Voters choosing Mexico’s next president are deciding between a former academic who promises to further the current leader’s populist policies and an ex-senator and tech entrepreneur who pledges to up the fight against deadly drug cartels.
In an election likely to give Mexico its first woman president, nearly 100 million people are registered to vote in the race to replace outgoing President Andres Manuel Lopez Obrador.
Voters will also elect governors in nine of the country’s 32 states, and choose candidates for both houses of Congress, thousands of mayorships and other local posts.
The elections are widely seen as a referendum on Mr Lopez Obrador, a populist who has expanded social programmes but largely failed to reduce cartel violence in Mexico.
His Morena party currently holds 23 of the 32 governorships and a simple majority of seats in both houses of Congress. Mexico’s constitution prohibits the president’s re-election.
Morena hopes to gain the two-thirds majority in Congress required to amend the constitution to eliminate oversight agencies that it says are unwieldy and wasteful. The opposition, running in a loose coalition, argues that would endanger Mexico’s democratic institutions.
Both major presidential candidates are women, and either would be Mexico’s first female president. A third candidate from a smaller party, Jorge Alvarez Msynez, trails far behind.
Mexico City Mayor Claudia Sheinbaum is running for the Morena party. Ms Sheinbaum, who is leading the race, has promised to continue all of Mr Lopez Obrador’s policies, including a universal pension for the elderly and a programme that pays youths to undertake apprenticeships.
Opposition presidential candidate Xochitl Galvez, whose father was Indigenous Otomi, rose from selling snacks on the street in her poor hometown to start her own tech firms.
A candidate running with a coalition of major opposition parties, she left the Senate last year to focus on her anger at Mr Lopez Obrador’s decision to avoid confronting the drug cartels through his “hugs not bullets” policy. She has pledged to more aggressively go after criminals.

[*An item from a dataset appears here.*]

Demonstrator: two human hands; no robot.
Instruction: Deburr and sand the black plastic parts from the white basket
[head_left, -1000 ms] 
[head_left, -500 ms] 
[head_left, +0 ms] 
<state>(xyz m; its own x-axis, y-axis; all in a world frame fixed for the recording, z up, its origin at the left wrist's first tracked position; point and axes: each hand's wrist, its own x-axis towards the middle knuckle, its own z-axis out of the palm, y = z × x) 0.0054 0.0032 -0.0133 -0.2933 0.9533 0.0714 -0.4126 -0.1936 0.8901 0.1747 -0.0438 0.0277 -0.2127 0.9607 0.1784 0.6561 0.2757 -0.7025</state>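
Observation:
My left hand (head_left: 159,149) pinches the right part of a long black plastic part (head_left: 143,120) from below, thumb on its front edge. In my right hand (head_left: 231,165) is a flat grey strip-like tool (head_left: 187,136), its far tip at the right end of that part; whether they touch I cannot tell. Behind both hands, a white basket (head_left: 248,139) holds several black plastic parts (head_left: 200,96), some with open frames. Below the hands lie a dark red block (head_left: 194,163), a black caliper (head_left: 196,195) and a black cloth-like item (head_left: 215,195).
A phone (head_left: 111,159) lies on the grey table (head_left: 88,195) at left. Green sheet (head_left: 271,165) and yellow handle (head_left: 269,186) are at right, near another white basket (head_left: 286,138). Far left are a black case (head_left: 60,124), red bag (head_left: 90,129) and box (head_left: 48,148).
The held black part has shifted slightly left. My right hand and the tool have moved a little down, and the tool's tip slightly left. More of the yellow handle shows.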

The persistent cartel violence, along with Mexico’s middling economic performance, are the main issues on voters’ minds.
The Mexican peso has strengthened against the US dollar in recent years, mainly because of high domestic interest rates and a huge surge in money sent home by migrants. But gross domestic product has averaged only about 1% growth per year under the current president.
Mr Lopez Obrador claims to have reduced historically high homicide levels by 20% since he took office in December 2018. But that is a claim largely based on a questionable reading of statistics; the real homicide rate appears to have declined by only about 4% in six years.
About 675,000 Mexicans living abroad are registered to vote, but in the past only a small percentage have done so.
Voting is not mandatory in Mexico, and overall turnout has hovered around 60% in recent elections. That compares to turnout in recent US presidential elections. An exception was in 2020, when the clash between then-president Donald Trump and future President Joe Biden pushed US voter turnout to 67%, its highest in decades.
Just as the forthcoming November rematch between Mr Biden and Mr Trump has underlined deep divisions in the US, Sunday’s election in Mexico has revealed how severely polarised public opinion is over the direction of the country, including its security strategy and how to grow the economy.
Beyond the fight for control of Congress, the race for Mexico City – whose top post is now considered equivalent to a governorship – is also important. Ms Sheinbaum is just the latest of many Mexico City mayors, including Mr Lopez Obrador, who went on to run for president.
Governorships in large, populous states such as Veracruz and Jalisco are also drawing interest.
Polls open at 8am and close at 6pm in most of the country. The first preliminary, partial results are expected by 9pm, after the last polls in different time zones close.